En cette période où la question du pouvoir d’achat taraude le quotidien des ménages modestes, au-delà même des gilets jaunes, il est bon de rappeler ce qu’une étude d’un institut d’études économiques, l’Observatoire français des conjonctures économiques, d’octobre 2015 et consacrée aux prélèvements obligatoires sur les entreprises et les ménages nous indiquait alors.

Elle révélait qu’en 2016 les mesures adoptées par les gouvernements de François Hollande feraient revenir le taux de prélèvement sur les entreprises « à 16,4 % du PIB, soit un niveau inférieur à celui d’avant la crise de 2008 », alors que celui sur les ménages « atteindrait un plus haut historique en 2016, à 28,2 % du PIB ». Elle ajoutait qu’en 2017, différentes autres dispositions en faveur du capital devraient conduire à réduire la fiscalité des entreprises d’environ 10 milliards d’euros, amenant le taux de prélèvement sur les entreprises « à un plus bas historique depuis le début des années 2000 ». Avec l’installation à l’Élysée d’un chargé d’affaires du capital financier, la dérive s’est accentuée. Emmanuel Macron entend baisser progressivement le taux de l’impôt sur les sociétés de 33 à 25 % ; il institue un taux réduit de prélèvement sur les dividendes ; supprime l’impôt sur la fortune pour les plus hauts ­patrimoines financiers et professionnels ; veut transformer le crédit d’impôt compétitivité emploi de François Hollande en une baisse pérenne de cotisations sociales des entreprises, un cadeau d’environ 40 milliards d’euros.
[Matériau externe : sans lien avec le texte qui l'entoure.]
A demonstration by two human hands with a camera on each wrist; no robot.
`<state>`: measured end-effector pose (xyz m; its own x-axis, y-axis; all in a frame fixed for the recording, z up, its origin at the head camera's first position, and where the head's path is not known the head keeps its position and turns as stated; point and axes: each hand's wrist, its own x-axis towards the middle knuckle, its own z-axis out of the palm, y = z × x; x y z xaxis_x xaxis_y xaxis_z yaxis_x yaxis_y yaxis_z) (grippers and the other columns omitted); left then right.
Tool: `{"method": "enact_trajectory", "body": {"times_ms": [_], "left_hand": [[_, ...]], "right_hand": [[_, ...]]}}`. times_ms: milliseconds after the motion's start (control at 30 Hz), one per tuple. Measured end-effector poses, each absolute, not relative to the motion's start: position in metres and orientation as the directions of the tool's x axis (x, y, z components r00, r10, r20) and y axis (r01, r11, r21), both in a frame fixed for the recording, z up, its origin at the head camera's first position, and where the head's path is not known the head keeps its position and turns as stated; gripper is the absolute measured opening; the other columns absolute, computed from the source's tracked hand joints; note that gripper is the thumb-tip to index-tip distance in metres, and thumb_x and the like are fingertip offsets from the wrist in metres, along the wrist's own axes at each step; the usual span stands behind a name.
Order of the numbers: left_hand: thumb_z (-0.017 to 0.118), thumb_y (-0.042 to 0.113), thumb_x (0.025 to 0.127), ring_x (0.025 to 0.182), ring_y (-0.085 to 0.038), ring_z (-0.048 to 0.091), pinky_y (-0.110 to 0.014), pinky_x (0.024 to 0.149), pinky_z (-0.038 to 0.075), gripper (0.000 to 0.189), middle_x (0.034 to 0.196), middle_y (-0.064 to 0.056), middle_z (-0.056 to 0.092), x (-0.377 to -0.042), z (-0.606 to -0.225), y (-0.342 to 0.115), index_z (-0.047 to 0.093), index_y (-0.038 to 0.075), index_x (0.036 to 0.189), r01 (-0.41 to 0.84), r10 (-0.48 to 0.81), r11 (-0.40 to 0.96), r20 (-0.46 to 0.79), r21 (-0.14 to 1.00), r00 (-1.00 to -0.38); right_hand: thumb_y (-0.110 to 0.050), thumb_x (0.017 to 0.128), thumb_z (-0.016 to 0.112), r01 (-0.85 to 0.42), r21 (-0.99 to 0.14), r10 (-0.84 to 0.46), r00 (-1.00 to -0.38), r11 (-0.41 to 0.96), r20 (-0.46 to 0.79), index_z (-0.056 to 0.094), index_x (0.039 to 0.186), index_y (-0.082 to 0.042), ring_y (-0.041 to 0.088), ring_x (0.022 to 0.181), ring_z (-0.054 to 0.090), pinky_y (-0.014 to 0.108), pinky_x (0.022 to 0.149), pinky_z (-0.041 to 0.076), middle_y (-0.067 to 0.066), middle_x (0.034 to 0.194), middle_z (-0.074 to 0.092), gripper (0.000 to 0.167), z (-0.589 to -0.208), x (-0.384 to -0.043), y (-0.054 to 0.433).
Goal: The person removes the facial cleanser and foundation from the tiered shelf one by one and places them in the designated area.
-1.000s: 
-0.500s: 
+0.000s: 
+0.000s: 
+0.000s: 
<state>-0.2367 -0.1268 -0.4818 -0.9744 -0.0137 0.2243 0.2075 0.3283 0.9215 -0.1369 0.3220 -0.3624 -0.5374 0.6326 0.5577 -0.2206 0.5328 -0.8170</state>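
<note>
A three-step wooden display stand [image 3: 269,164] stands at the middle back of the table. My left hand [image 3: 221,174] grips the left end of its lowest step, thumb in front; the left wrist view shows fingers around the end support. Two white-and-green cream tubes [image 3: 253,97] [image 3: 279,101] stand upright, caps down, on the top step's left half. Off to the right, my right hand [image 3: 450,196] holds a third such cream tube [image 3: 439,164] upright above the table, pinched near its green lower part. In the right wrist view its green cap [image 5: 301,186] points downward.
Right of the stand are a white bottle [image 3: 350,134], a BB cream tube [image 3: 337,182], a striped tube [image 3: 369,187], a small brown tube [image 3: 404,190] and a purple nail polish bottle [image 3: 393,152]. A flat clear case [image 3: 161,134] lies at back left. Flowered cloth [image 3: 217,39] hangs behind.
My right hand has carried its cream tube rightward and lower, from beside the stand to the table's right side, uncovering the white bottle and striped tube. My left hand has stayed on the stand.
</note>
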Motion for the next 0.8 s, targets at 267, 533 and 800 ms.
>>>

On peut avec ces décisions deviner que son véritable objectif est de désengager le patronat et les riches de toute contribution au système de protection sociale que le peuple français s’est donné et de transférer son financement sur la CSG, soit sur un impôt payé pour l’essentiel par les salariés. À l’opposé de cette démarche ruineuse pour l’économie, dangereuse pour les conditions de vie et la sécurité d’existence des travailleurs et de leur famille, des retraités, des chômeurs et précaires, il faut renforcer les liens du financement de notre modèle social avec le système de production de richesses à l’entreprise, rétablir les cotisations dites patronales en accroissant leur efficacité, notamment en instituant un nouveau dispositif qui conduirait à taxer davantage les entreprises qui spéculent, sont gérées avec le seul souci d’augmenter les profits en sacrifiant l’emploi et les salaires. L’on doit réduire le coût du capital, taxer le patrimoine et les revenus des riches pour augmenter la part de la production de richesses revenant à ceux qui vivent de leur travail.